Questions creators ask
Is Fansly better than OnlyFans for fetish content?
Historically yes for permissiveness: Fansly has been looser on the kink vocabulary that trips the OnlyFans restricted-word filter, so fetish creators report fewer removals. But OnlyFans has a far larger paying audience, and Fansly has been tightening its terms, so the gap is narrower and less stable than it once was. Neither is a guaranteed home for banned niches.
Does Fansly allow content that OnlyFans bans?
Often, historically. Themes that trip the OnlyFans keyword filter, including harder BDSM and fluid-based fetishes, have generally survived on Fansly, which is much of why it grew. That said, both platforms ban the same illegal core, both answer to the same payment networks, and Fansly has moved to tighten rules around some kinks, so what it allows today it may not allow next year.
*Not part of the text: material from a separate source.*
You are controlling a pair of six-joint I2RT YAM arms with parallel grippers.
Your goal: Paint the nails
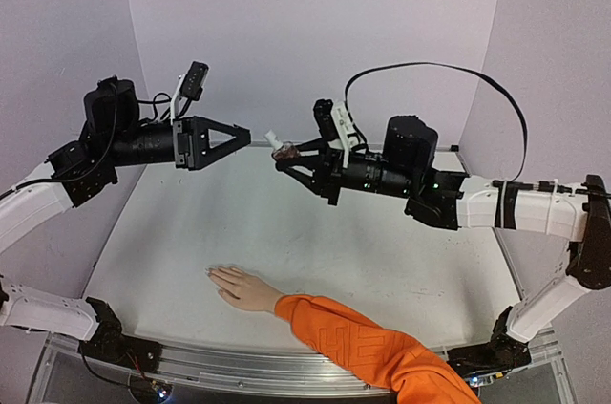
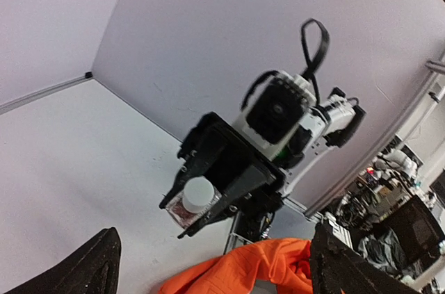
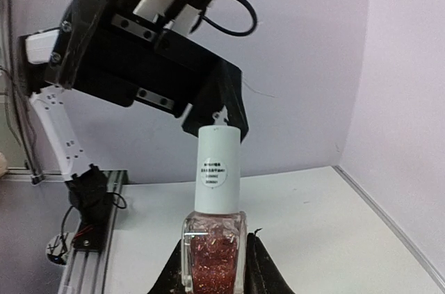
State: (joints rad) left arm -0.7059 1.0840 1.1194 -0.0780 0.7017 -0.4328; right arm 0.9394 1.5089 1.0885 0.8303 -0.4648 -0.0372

Which pays creators more, OnlyFans or Fansly?
For most creators OnlyFans, because payout is audience multiplied by what you keep, and OnlyFans has by far the larger paying audience. The platform cuts are broadly comparable. Fansly can pay a specific fetish creator more if their niche is filtered out on OnlyFans, because being able to name the work accurately is what lets buyers find and pay a premium for it.
Should I use OnlyFans and Fansly at the same time?
For most hardcore creators, yes. Running more than one platform spreads the risk that any single policy change or ban erases your income, and it lets you match content to whichever platform permits it. Keep your master files offline and build an audience you can reach off-platform, so no one platform holds your whole business.